Buanglah secepatnya tanaman yang terserang.
c. Penyakit jamur embun (Pseudoperonospora cubensis Berk & Curt
Rostow). BIla mendung malam hari, sering timbul penyakit embun
atau downy mildew". Sebelum terlambat tanaman dapat
diselamatkan dengan semprotan Dithane M45 atau Antracol 0.2%.

12.3. Produksi Tanaman


Buah timun pertama dapat dipanen umur 2-3 bulan. Secara
keseluruhan timun dapat menbghasilkan buah 200 kuintal/ha.

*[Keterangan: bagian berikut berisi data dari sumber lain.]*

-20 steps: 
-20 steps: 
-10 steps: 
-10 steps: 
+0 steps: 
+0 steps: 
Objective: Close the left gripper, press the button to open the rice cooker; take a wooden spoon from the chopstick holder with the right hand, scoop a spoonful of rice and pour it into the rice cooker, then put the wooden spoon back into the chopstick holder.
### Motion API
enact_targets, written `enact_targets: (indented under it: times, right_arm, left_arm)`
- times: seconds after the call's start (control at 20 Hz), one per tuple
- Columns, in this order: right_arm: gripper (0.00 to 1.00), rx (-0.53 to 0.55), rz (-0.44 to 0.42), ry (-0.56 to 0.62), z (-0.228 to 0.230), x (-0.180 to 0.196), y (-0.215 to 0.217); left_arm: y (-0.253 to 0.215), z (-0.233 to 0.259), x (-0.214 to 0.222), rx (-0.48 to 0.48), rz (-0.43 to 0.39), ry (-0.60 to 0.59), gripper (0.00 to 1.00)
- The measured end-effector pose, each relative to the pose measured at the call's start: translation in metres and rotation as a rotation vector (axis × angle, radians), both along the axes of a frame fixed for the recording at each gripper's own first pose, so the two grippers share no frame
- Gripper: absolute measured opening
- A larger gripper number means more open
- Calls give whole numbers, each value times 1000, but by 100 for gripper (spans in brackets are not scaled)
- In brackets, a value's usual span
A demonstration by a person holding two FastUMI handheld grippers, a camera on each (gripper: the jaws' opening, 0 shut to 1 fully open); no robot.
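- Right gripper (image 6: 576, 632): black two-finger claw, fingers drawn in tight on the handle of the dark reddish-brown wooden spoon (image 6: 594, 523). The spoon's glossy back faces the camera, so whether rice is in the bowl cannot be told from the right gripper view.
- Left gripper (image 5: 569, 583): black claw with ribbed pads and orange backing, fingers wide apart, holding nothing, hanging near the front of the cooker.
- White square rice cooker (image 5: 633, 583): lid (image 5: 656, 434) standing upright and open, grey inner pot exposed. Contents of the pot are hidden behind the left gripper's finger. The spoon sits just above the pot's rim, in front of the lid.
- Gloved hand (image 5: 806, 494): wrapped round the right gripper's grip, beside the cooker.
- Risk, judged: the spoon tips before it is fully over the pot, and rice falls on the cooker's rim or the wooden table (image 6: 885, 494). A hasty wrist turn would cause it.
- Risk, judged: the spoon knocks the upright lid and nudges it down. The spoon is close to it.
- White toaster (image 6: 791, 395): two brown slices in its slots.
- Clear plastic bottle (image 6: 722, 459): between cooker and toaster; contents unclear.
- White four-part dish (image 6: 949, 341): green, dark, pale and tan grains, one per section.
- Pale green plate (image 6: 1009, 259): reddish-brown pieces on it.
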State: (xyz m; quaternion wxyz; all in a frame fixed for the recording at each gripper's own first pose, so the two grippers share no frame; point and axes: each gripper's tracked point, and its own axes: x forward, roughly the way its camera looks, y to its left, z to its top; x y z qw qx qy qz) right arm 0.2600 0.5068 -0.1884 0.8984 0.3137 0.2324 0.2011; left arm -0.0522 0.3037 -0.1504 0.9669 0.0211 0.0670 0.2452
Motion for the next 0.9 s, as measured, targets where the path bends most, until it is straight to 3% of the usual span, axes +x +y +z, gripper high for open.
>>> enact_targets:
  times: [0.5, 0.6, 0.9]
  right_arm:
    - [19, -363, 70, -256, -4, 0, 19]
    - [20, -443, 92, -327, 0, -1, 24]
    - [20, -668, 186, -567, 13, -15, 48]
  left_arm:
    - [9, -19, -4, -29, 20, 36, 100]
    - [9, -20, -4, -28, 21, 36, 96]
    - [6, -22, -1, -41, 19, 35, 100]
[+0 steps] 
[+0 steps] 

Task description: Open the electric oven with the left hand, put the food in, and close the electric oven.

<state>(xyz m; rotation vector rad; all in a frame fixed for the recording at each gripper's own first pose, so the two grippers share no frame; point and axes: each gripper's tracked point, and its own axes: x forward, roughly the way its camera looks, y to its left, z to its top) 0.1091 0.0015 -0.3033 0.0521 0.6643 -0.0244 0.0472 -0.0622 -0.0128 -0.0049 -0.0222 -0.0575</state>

13. KANGKUNG (Ipomoea sp.)


13.1. Pendahuluan
99

Tanaman banyak mengnadung vitamin A, C dan mineral,


terutama besi. Kangkung dpaat ditanam secara mudah di dataran
rendah hingga dataran tinggi, pada tanah-tanah yang subur dan
berlumpur.
Saat tanam yang baik adalah musim hujan untuk kangkung
darat dan musim kemarau untuk kangkung air (Ipomoea aquatica
Forsk).

13.2. Budidaya Tanaman


1. Perbanyakan tanaman
Kangkung air dapat diperbanyak dengan stek batang
sepanjang 20- 25 cm dan kangkung darat dengan biji.

2. Bertanam
Stek batang dapat alangsung ditanam pada lumpur kolam
atau sawah/rawa yang airnya dangkal dengan jarak tanam 30x20
cm. Setiuap meter persegi memerlukan sekitar 17 stek bibit.
Kangkung darat ditanam langsung pada bedengan-bedengan yang
telah disiapkan dengan jarak tanam 20 x 20 cm. Pengolahan tanah
bedengan biasanya sedalam 30 cm,lebar bedengan sekitar 60-100
cm, kemudian ditugal dengan jarak 20x20 cm. Pupuk kandang atau
kompos dapat diberikan dengan dosis 5 ton/ha.

3. Perlakuan bibit/benih
Kebutuhan bibit kangkung air sekitar 150000-170000 stek
setiap hektar, sedangkan kangkung darat 2.5 kg biji setiap hektar.

4. Pemupukan
Dosis pemupukan yang dianjurkan adalah 1.2 kuintal ureas
setiap hektar.

5. Produksi tanaman
Setelah tanaman berumur tiga bulan mulai dapat dipangkas
ujungnya sepanjang 20 cm supaya bercabang banyak. Pangkasan
ini merupakan panen pertama, panen selanjutnya dengan
memangkas cabang-cabang setiap dua minggu sekali. Rata-rata
dapat menghasilkan 100-160 kuintal/ha dalam setahun. Biasanya
setelah berumur setahun pertumbuhannya mulai kerdil.